* Exercise description: All of the data below should come back exactly as written, minus its images.

* Information shown:

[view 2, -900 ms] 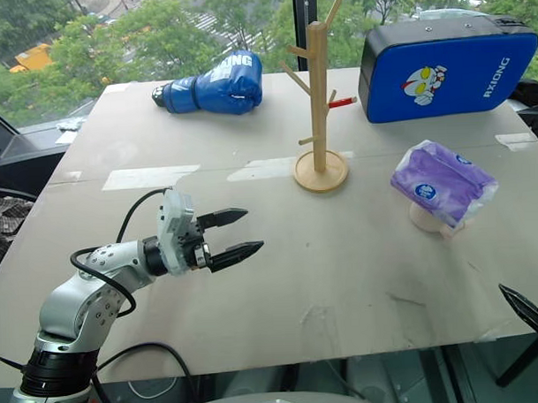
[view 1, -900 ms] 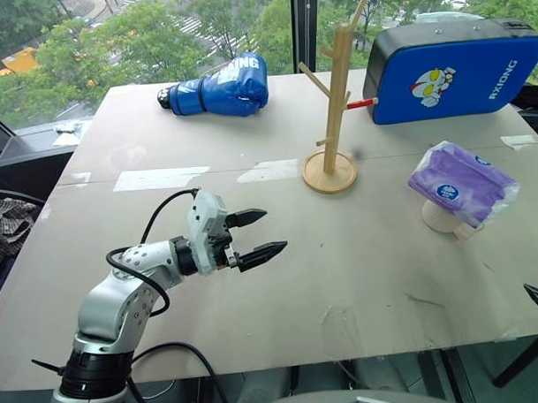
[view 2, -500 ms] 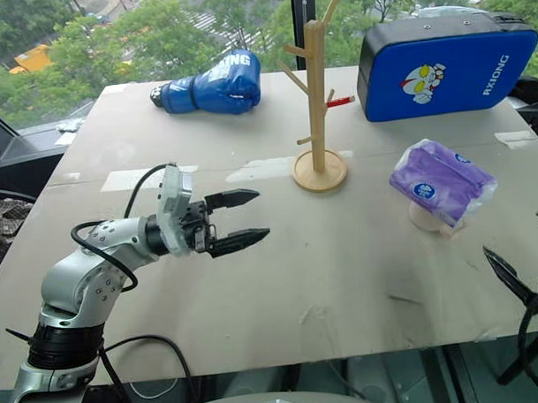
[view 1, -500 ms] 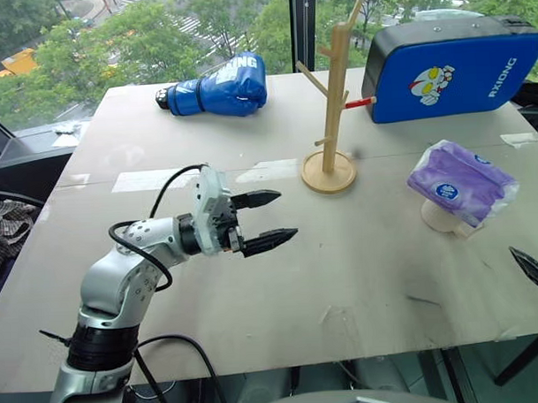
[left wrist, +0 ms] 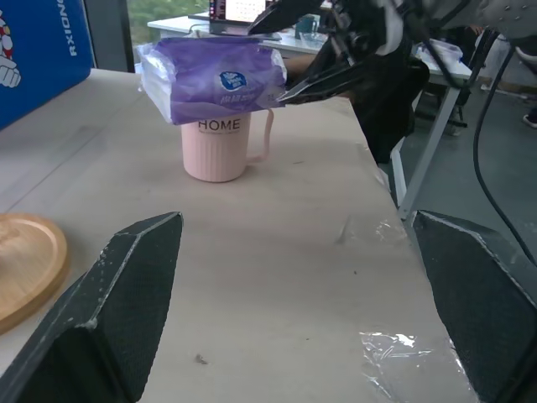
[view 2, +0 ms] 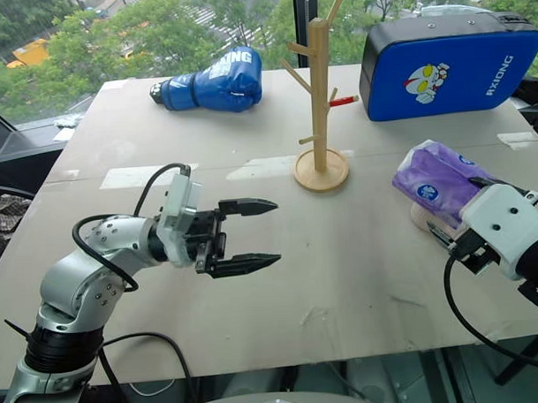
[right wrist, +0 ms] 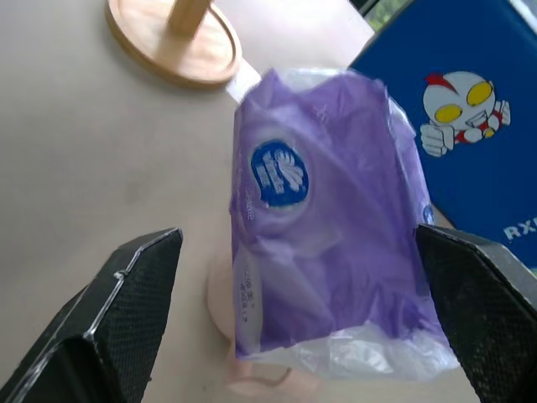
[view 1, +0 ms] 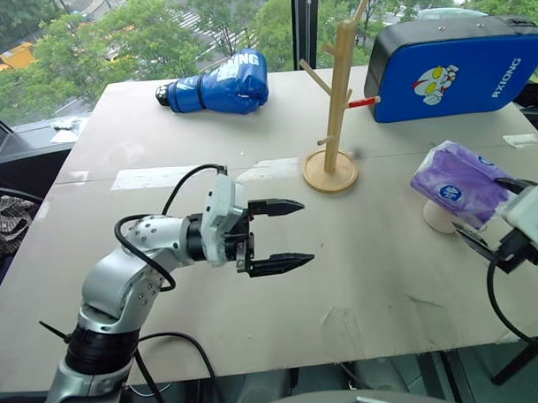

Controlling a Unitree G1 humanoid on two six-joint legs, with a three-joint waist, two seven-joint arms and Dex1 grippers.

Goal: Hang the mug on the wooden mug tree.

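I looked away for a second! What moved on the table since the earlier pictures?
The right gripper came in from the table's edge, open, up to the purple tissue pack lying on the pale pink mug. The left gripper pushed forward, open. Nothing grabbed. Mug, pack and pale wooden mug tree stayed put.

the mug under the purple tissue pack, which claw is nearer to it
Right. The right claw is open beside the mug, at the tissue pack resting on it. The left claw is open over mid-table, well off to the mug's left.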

* Exercise response:
[view 2, -900 ms] 
[view 1, -900 ms] 
[view 2, -500 ms] 
[view 1, -500 ms] 
[left wrist, +0 ms] 
[view 2, +0 ms] 
[right wrist, +0 ms] 
[view 1, +0 ms] 

Controlling a Unitree G1 humanoid on two six-joint legs, with a three-joint waist, two seven-joint arms and Dex1 grippers.

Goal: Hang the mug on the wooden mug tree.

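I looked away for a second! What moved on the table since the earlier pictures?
The right gripper came in from the table's edge, open, up to the purple tissue pack lying on the pale pink mug. The left gripper pushed forward, open. Nothing grabbed. Mug, pack and pale wooden mug tree stayed put.

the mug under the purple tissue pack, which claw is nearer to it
Right. The right claw is open beside the mug, at the tissue pack resting on it. The left claw is open over mid-table, well off to the mug's left.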

No other output belongs with this exercise.